Yet another update

I’ve been going over my new WIP’s plot structure. Turns out the story I have in mind may or may not be a mystery after all. To force it towards it may be catastrophic for the story. I mean, there are mystery elements in the story, a constant “who’s doing these things?” and “who’s behind everything,” but certainly not a clear whodunit plot. In the end, it may end up being a thriller rather than mystery. In my mind, I still consider it a mystery though. At least that’s how it plays out in my head at the moment, as I read through my notes. I’m just not sure how agents and editors would categorise such a story. I have a provisional title for it; Through Stranger Eyes. Yeah, I know, not the best title, but I absolutely suck at coming up with titles. Hopefully I will have found a better one by the time it’s finished. Now, I haven’t started drafting anything, just trying to make sure I have patched as many plot holes as possible early on. I’ll need to get to know the characters a little bit better as well before I start drafting scenes. So for the time being I have my plate full with this.

Oh, before I forget, the story I told you about last time, the one 9Tales Told in the Dark will publish, is due on 22 April. If you can afford it, and are willing to support new writers, then you can pre-order the issue here. If you’re interested in any of my other stories, you can find them under the link PUBLISHED WORK at the top of the page. I ‘ll update the page and include the link I gave you shortly.

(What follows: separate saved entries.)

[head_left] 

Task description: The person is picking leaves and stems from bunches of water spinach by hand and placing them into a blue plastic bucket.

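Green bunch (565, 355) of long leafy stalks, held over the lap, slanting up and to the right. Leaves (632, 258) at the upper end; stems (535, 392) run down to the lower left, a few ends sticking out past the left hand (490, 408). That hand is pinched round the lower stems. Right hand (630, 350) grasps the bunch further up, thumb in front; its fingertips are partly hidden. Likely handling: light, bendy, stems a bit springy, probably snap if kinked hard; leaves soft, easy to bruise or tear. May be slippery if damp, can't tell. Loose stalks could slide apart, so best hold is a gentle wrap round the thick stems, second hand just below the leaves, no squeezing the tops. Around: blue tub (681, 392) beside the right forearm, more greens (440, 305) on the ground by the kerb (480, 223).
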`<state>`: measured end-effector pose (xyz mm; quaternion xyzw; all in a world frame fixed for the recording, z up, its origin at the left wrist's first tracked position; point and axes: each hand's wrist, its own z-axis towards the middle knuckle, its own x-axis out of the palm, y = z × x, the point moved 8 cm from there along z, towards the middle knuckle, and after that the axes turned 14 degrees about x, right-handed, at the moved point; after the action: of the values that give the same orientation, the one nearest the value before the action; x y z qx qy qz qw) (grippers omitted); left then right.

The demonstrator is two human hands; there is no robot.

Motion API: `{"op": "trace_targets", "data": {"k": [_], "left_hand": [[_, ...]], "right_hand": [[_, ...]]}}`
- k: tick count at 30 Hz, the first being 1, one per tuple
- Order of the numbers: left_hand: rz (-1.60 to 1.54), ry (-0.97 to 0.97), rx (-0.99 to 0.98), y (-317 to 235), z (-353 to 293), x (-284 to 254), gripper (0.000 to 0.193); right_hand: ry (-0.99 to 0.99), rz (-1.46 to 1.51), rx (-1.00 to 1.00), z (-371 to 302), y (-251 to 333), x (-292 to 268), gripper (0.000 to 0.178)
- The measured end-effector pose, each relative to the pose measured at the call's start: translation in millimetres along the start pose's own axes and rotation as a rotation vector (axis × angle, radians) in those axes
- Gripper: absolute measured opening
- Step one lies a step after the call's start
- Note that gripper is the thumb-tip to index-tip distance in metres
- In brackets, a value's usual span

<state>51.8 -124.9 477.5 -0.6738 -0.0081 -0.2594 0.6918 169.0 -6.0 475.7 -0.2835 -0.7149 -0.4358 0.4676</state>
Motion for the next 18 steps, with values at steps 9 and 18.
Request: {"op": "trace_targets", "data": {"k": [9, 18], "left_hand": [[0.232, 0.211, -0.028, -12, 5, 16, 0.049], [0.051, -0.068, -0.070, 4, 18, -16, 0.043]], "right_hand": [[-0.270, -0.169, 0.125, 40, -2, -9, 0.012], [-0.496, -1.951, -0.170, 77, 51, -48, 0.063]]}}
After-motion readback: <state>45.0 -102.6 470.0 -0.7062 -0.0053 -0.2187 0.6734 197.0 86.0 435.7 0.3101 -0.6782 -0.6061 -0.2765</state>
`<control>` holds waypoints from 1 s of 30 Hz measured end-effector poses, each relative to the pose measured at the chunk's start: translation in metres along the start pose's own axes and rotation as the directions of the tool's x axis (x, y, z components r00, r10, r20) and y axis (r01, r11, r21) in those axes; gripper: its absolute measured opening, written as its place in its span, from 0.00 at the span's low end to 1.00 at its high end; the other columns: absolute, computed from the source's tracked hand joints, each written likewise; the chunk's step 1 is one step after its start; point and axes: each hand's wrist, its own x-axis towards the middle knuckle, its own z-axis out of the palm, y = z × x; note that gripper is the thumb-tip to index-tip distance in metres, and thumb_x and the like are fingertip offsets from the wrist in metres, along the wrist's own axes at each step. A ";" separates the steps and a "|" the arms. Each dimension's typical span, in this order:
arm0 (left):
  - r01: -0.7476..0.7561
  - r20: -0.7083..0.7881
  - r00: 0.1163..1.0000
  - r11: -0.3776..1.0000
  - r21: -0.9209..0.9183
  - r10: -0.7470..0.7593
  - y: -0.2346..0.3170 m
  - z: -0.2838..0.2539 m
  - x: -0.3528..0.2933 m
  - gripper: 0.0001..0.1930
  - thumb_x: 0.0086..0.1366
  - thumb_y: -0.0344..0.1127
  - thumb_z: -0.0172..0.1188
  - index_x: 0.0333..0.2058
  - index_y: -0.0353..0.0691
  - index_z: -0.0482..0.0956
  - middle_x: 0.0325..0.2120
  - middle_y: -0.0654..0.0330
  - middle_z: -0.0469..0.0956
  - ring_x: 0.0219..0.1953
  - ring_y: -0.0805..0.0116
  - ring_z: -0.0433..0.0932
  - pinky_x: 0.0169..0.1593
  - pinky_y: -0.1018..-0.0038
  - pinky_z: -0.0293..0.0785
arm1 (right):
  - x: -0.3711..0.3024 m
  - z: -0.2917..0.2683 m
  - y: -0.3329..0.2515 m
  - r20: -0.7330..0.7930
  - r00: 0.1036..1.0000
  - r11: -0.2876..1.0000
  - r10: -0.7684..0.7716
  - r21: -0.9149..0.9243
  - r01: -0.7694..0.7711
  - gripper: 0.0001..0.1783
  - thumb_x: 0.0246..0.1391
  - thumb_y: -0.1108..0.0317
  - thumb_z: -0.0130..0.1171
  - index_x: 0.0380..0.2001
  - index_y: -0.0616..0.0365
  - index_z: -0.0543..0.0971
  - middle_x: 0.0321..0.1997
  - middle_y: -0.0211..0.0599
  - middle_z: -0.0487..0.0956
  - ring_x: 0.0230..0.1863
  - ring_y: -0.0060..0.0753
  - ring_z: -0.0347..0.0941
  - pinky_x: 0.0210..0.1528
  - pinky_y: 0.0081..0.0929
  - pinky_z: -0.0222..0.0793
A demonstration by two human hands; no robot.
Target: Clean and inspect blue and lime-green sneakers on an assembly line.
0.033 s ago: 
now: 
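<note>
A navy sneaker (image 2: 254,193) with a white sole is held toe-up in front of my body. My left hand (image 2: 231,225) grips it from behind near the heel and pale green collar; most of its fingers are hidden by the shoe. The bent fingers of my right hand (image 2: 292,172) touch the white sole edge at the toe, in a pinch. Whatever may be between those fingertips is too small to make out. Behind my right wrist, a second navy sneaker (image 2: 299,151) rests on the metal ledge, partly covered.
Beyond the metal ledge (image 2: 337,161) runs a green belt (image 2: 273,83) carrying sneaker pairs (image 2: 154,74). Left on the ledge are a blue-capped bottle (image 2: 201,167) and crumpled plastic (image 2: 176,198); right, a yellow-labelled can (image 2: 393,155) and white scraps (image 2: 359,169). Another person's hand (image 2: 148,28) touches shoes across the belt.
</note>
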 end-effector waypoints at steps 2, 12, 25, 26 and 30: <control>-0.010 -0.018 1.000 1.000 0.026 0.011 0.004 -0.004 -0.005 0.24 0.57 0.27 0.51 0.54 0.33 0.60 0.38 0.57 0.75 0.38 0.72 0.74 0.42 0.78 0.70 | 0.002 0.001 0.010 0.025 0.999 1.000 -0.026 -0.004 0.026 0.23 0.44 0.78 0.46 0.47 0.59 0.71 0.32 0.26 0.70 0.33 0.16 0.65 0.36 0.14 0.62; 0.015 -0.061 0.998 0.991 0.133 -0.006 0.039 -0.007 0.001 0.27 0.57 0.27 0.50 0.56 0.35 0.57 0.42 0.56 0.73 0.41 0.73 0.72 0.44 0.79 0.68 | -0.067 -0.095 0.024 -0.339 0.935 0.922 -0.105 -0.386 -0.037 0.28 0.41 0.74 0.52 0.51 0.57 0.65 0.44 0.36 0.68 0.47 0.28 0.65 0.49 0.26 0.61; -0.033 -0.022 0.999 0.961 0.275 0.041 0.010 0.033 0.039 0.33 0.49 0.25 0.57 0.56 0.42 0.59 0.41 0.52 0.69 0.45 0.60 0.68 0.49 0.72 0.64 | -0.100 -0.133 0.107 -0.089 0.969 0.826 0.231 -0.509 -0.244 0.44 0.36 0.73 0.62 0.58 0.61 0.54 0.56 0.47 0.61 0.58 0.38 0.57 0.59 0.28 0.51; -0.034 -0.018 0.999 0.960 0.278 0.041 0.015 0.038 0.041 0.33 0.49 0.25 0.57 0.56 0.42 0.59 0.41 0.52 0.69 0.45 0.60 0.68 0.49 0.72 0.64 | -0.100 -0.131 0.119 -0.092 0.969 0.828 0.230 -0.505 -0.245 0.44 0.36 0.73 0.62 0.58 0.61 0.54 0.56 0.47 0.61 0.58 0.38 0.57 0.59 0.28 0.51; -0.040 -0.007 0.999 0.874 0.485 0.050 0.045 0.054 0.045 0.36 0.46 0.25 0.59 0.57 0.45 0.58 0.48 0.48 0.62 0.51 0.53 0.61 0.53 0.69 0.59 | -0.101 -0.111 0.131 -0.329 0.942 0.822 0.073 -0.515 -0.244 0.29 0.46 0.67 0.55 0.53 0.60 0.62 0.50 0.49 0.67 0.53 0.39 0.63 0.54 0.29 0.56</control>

It’s time for the beta readers

Well, the MS has spread its wings and is now away from the nest. Cliche metaphor, I know, but it’s true. It’s in the hands of the beta readers now (thank you all so much for helping out). So far, one of my betas has finished it and raised some valid questions (not to mention the typos that still made their way into the MS, even after all the editing). This is the first time since I started working on it that someone other than me is reading it, an exciting and scary notion. I sent my beta readers a rather long questionnaire to fill (if any of you is reading this, I’m really sorry, but it had to be done) with some 80-90 questions, with YES and NO, and ratings from 1-5, and “other comments” they wanted to add, AND on top of that a critique sheet for those who wanted to say more than a mere comment. I don’t know how they put up with me.

So, now I’m doing my best not to eat my fingernails to their roots, and the best way to do that is to plot the next novel-length story. It’s a sci-fi/cyberpunk story with some mystery elements. I’ve never tried something like that before, so I’m trying to figure things out from a very early stage and save myself all the trouble I had to go through with The Darkening (you may remember I rewrote the book twice after the first draft). I’m working on background stories for everything and everyone, and I’m often working as if I was “reverse engineering” things. Basically I start with where the situation is at the time of the story as well as where will end up by the end of the book, and work backwards in a logical way (e.g. Company Conglomerates own the government. How did this happen? Companies bailed the governments out. Why? Governments went bankrupt. Why? and so on). That’s all world-building, which is fine. My problem is dealing with the mystery element, since I have never tried something similar. I need to insert certain key clues for the main character to find at regular intervals, and their revelation has to come in the most natural way, instead of giving the impression I forced the character to a conclusion. I’m also concerned whether or not the story I have come up with so far is long enough for a novel, AND to make things worse, I also have no ending. I have no idea how the book will end.

What I do know, is that I like this story a lot, and I feel it has potential. I think I even have a title for it. It’s the mystery aspect I’m not sure how to handle correctly.

In other news, I’m collecting a fair amount of rejections for my short stories, so I guess it’s business as usual.